Amyotrophic lateral sclerosis (ALS) is a devastating chronic neurodegenerative disease with minimally effective therapy. Our own efforts to develop meaningful therapies have focused upon neuroinflammation and the roles of the innate and adaptive immune systems in ALS patients. ALS neuropathology is marked by gliosis and infiltrating T-cells both in ALS patients and in mSOD1 transgenic animal models of inherited ALS. Although earlier studies were ambiguous as to whether this inflammation contributed to neuronal protection, neuronal injury, or was merely a late consequence of injury, it has recently become apparent that CD4+ T cells play an endogenous neuroprotective role in ALS. In mSOD1 mice bred with mice lacking functional T cells, or CD4+ T cells, motoneuron disease was accelerated, accompanied by increased levels of pro-inflammatory cytokines. Bone marrow transplants reconstituted these mice with functional T cells leading to prolonged survival and suppressed neurotoxicity. Another study using mSOD1 transgenic mice bred with different T cell deficient mice reached a similar conclusion, namely that T cells have the abilities to improve neurological function and life expectancy in mSOD1 mice. Our preliminary data suggest that mSOD1/RAG2-/- mice passively transferred with CD4+ T cells are neuroprotective but that CD4+ T cells obtained from mSOD1 mice are more beneficial than CD4+ T cells obtained from wild-type mice. These data establish that the ALS patient's own CD4+ T cells may be used for therapy and may provide the opportunity for therapeutic intervention in ALS. Thus, we hypothesize that CD4+ T cells, or subpopulations of CD4+ T cells, are a clinically relevant and beneficial therapy in mSOD1 mice, and may provide clinical benefit in ALS. The 1st specific aim will determine the clinical benefits of passively transferring mouse CD4+ T cells, or subpopulations of CD4+ T cell, into mSOD1 mice.
This aim will also determine whether ex vivo expanded CD4+ T cells (such as Treg and Th2 lymphocytes) further enhance survival. Thus, this specific aim will provide proof-of-principle that CD4+ T cells, or subpopulations of CD4+ T cells, are therapeutic candidates for ALS. The 2nd specific aim will determine the clinical benefits of passively transferring ex vivo expanded human CD4+ T cells obtained from ALS patients into immunodeficient mSOD1 mice.

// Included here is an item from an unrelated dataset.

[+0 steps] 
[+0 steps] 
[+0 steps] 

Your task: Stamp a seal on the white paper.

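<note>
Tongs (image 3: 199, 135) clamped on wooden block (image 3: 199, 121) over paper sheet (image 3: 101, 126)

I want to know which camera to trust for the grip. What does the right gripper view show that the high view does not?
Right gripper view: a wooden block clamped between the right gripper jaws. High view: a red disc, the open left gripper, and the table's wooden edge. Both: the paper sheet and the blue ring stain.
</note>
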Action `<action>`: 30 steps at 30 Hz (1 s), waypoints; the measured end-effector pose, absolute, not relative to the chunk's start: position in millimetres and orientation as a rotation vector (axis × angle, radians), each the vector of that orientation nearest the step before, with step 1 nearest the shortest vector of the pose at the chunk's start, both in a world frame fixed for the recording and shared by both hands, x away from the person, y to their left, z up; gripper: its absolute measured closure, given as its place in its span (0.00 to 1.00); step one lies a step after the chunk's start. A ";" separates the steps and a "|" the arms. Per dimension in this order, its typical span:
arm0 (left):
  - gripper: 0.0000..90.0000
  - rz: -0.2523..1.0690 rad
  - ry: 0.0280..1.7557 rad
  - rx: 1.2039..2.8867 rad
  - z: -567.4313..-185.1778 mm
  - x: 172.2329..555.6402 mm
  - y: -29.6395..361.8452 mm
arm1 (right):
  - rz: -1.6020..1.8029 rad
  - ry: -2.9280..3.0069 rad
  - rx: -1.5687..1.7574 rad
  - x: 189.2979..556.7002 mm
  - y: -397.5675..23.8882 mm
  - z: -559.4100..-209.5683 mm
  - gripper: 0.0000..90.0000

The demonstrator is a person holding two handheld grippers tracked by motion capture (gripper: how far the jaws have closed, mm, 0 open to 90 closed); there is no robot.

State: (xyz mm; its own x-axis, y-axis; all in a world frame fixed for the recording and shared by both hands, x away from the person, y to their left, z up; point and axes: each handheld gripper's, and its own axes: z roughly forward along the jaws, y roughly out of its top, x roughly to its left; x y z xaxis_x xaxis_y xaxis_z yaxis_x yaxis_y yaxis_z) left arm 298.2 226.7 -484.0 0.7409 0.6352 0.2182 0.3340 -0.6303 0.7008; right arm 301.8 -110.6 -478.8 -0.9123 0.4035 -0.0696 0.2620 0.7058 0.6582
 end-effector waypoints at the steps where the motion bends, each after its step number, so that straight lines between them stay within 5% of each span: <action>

This specific aim will provide proof-of-principle that the ALS patient's own CD4+ T cells may be used for therapy. Since ALS patients seek medical attention only after disease onset, therapies directed at slowing disease progression are vitally needed. Therefore, the proposed studies are designed to develop proof-of-principle data on the efficacy of CD4+ T cells, or subpopulations of CD4+ T cells, as a candidate therapy to slow or arrest disease progression. This translational project will lead directly to subsequent projects using CD4+ T cells as a therapy to slow disease progression in ALS patients.
ALS is a horrific, devastating neurodegenerative disease in which patients watch themselves deteriorate over a very short period of time;and despite extensive basic investigations, there is minimal effective therapy Our own efforts to develop meaningful therapies have focused upon the roles of the innate and adaptive immune systems. Recently, T cells have been shown to have the ability to improve neurological function and life expectancy in ALS models. Since T cells are readily accessible in ALS patients, defining the specific populations mediating neuroprotection in the ALS models is translatable into our ultimate goal of using T cell therapies in ALS patients to slow disease progression and improve their quality of life.